Valneva has an earlier-stage vaccine, VLA1601, for Zika, built on the same platform as the company’s approved Japanese encephalitis vaccine, Ixiaro. Moderna is in phase 2 on its Zika candidate mRNA-1893, which was well tolerated and induced a strong immune response to the virus in phase 1.
One shot to rule them all?
While all of these vaccines target individual diseases, London-based Seek is taking a wholly different approach to the mosquito problem with a universal vaccine that could target multiple diseases simultaneously. The investigational vaccine, AGS-v-Plus, is now poised to move into phase 2 and targets the mosquito bite, not an organism, said Memoli, who helped lead the effort to develop the vaccine.
“[Research] approaches have always [aimed] to make vaccines against the single organism. You're trying to make a malaria vaccine, you're trying to make a Zika vaccine, trying to make a dengue vaccine, but you're ignoring the insect vector,” he said.
“The [universal vaccine] approach itself needs to have continued research and there could be lots of different versions of it.”
Dr. Matthew Memoli
Director, Laboratory of Infectious Diseases Clinical Studies Unit, National Institute of Allergy and Infectious Diseases, NIH
AGS-v-Plus targets a protein in the mosquito’s saliva that expands blood vessels, allowing the mosquito easier access to its blood meal. This protein then triggers an allergic reaction that brings forth the familiar angry, itchy red welt. It also suppresses the immune system’s ability to mount an attack against the invading organism because infectious and allergic immune responses can’t occur simultaneously, Memoli said.
“The allergic response makes you susceptible to the infection. It allows the malaria parasite or the Zika virus, the dengue virus, to actually infect you,” Memoli said.
To prevent this, the vaccine introduces mosquito salivary proteins or peptides that block the allergic response, allowing the body’s infectious disease mechanism to step forward and attack the invading organism.
“The beauty of the saliva approach is that it’s nonspecific. It would work against any virus or parasite carried by the mosquito, whereas the specific vaccine is only good against that one organism,” Memoli said.
Because AGS-v-Plus engages the immune system, it might work better alongside infection-specific vaccines that could boost its defensive power.
“Then you'd have a two-pronged attack instead of a one-pronged attack,” Memoli said.
NIH took AGS-v-Plus through phase 1 testing and found it was safe and induced a robust immune response. Seek is now designing a phase 2 trial in an area where malaria is endemic, Memoli said.
Benefits beyond mosquitoes
The broadly protective approach of the Seek vaccine might also be effective against other insect-borne illnesses.
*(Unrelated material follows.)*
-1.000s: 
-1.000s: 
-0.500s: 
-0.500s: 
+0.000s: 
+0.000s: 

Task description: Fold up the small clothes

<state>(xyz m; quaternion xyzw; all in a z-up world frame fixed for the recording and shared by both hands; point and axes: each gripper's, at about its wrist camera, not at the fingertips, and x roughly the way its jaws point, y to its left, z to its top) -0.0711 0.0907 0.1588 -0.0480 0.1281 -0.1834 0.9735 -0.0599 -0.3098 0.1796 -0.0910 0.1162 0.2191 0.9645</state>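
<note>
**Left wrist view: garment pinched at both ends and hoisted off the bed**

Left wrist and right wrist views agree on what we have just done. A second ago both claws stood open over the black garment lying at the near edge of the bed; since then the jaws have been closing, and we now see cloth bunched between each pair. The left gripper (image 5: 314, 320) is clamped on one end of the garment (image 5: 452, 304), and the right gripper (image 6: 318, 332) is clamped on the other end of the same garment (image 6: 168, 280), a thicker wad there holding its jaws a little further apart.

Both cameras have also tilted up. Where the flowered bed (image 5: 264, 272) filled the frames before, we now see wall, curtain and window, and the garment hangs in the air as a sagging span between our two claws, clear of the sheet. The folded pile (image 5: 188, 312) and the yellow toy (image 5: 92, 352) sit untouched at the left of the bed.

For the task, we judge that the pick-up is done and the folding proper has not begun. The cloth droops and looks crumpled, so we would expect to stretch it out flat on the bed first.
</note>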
“I am now working on some other similar approaches,” Memoli said, including a vaccine targeting the sand fly bite, which can cause leishmaniasis. Another research team at NIH is also developing a similar vaccine for tick bites, which cause several diseases ranging from Lyme disease to Rocky Mountain spotted fever.
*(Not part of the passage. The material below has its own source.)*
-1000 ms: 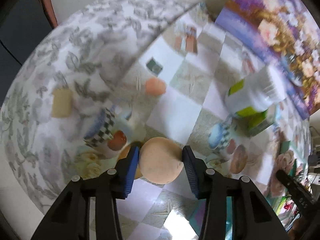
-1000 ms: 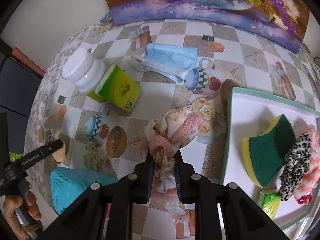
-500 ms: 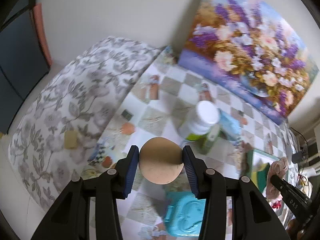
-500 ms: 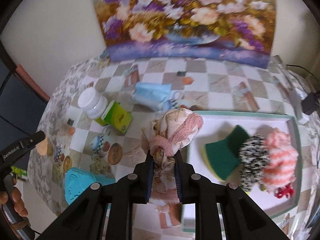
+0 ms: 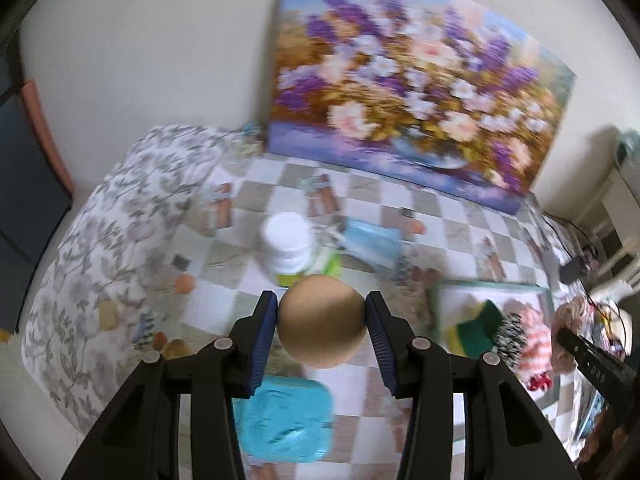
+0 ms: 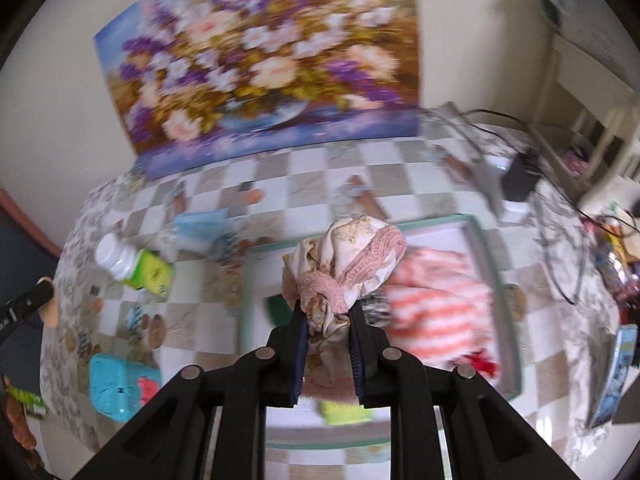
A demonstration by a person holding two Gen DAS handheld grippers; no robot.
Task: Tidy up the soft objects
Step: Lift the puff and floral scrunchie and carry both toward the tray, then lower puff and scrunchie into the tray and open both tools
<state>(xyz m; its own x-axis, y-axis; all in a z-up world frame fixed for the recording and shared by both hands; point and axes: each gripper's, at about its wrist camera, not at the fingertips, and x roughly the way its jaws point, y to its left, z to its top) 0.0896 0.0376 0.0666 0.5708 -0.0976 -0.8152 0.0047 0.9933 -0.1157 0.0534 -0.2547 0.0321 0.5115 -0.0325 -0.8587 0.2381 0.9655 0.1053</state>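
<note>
Cloth (image 6: 344, 264), a beige bundle trimmed with pink lace, is pinched between the narrow jaws of the right hand-held gripper (image 6: 329, 322), its knotted upper part bulging out past the fingertips. Beyond and below that bundle lies the green-rimmed white tray (image 6: 478, 240), and just right of the gripper's tips a pink-and-white striped knit piece (image 6: 436, 304) rests inside the tray. The left hand-held gripper (image 5: 322, 320) has its blue pads pressed on either side of a tan round sponge ball (image 5: 322, 322), which is carried clear above the checkered surface (image 5: 236, 304). Straight ahead of the ball stands a white-capped bottle (image 5: 286, 246), with a blue face mask (image 5: 372, 240) to its right. Beneath the left gripper's fingers sits a turquoise moulded piece (image 5: 284, 420). Off to the right of that gripper the tray shows again, blurred, holding a green-and-yellow scouring sponge (image 5: 476, 326). A flower painting (image 5: 416, 84) leans against the wall beyond.
</note>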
“The [universal vaccine] approach itself needs to have continued research and there could be lots of different versions of it and different ways that could be used,” Memoli said. “My goal was to show this is safe in human beings, and it does have an effect. Let's try to figure out how we can use it.”
One of the challenges experts will need to wrangle with if AGS-v-Plus gains approval is how to use the vaccine most effectively, he said. For example, should it be used in endemic areas where disease exposure occurs very early in infants and people experience repeated infections? Or would it be more appropriate for travelers? Upcoming AGS-v-Plus trials will gauge how much protection the vaccine affords.
“I think if we figure out the right combination, the right way to use it, I think it could be very, very protective,” Memoli said.
If these efforts to add to the vaccine arsenal are successful, it could one day help turn the mosquito from a major threat into a buzzing annoyance.